By human standards, Deb and Keller have a very unconventional romance, coming together each cruise/research season then living separate lives for the rest of the year. It struck me that they’re like some of the penguins they study who mate for life, but spend months apart …
This is so true of Deb and Keller. As you say, they are an unusual couple, but because their own lives are so wrapped up in Antarctica, their seasonal romance feels quite natural for them—in the beginning. It’s perfect for them to be able to meet and be together in the place that they both love, but, unlike the penguins, it does eventually become difficult for them to spend only a finite amount of time together every year.
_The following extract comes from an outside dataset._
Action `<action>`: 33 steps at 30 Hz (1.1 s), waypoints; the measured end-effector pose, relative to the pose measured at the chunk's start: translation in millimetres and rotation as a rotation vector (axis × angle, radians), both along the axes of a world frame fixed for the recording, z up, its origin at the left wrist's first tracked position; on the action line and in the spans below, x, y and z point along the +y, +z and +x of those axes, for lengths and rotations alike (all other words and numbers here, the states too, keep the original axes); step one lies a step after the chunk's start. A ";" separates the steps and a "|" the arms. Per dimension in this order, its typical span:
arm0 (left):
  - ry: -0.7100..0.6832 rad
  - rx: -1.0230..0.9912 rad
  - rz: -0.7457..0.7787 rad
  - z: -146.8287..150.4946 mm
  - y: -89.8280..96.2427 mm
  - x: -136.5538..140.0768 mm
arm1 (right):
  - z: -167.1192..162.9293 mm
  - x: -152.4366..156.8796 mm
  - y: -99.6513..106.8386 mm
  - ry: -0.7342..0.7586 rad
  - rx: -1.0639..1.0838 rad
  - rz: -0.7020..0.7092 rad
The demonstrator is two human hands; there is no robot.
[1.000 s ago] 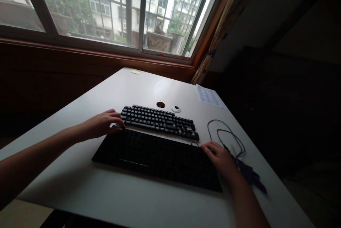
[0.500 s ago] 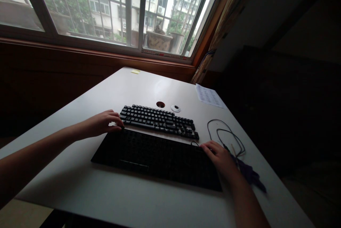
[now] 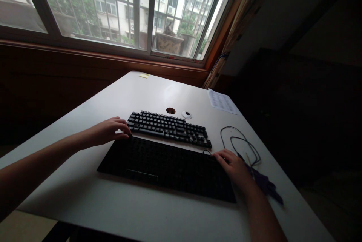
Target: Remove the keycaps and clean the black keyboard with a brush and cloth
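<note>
A long black keyboard base (image 3: 166, 170), too dark to show detail on its top, lies on the white table. My left hand (image 3: 114, 129) pinches its back left corner between thumb and fingers. At the back right corner, my right hand (image 3: 229, 164) is closed on the edge, thumb along the top. Just behind the base, black keycaps (image 3: 166, 127) are set out in keyboard rows, with white table showing in the gaps. A short loop of thin cable (image 3: 207, 152) shows by the base's back edge near my right hand.
Right of my right hand lie a looped black cable (image 3: 240, 138) and a dark purple cloth (image 3: 266, 185). A round hole (image 3: 170, 110) and a white ring cover (image 3: 186, 115) sit behind the keycaps. Printed paper (image 3: 223, 101) and a yellow note (image 3: 144, 76) rest toward the far edge.
</note>
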State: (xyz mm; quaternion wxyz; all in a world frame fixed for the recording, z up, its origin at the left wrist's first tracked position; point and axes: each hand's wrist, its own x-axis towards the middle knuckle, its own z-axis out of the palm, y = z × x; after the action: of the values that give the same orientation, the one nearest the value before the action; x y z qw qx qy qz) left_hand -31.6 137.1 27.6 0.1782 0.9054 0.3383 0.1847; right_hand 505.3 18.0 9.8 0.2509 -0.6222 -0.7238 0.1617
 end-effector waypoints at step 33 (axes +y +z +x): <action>0.049 -0.080 0.044 0.6 10.5 -15.3 | -2.1 -0.5 2.0 0.004 -0.005 -0.026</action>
State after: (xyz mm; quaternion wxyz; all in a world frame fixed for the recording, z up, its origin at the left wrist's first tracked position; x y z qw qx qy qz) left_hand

One of the issues you tackle in the novel is tourism in the Antarctic. Deb’s situation as a penguin researcher doubling as wildlife expert on a more educational style of cruise that facilitates the research seems an acceptable compromise. Are you worried about the environmental impact of increasing tourism in the area?
I am. Right now, it’s well managed, so this is the good news. When I was there, many of the naturalists on our vessel were worried about the large cruise liners, those carrying thousands of passengers, because if anything were to happen in such a remote area, in unpredictable Antarctic weather, it would be extremely challenging, if not impossible, to rescue thousands of passengers. The International Association for Antarctic Tour Operators (IAATO) has established guidelines for Antarctic tourism to protect the continent and its wildlife, and it’s important that all tour vessels are members and continue to follow all these rules. Still, tourism has increased in the Antarctic—from around 6,000 tourists in the 1990s to upwards of 40,000 today, and since most visitors go to the Antarctic peninsula, that is a very large number for such a small area.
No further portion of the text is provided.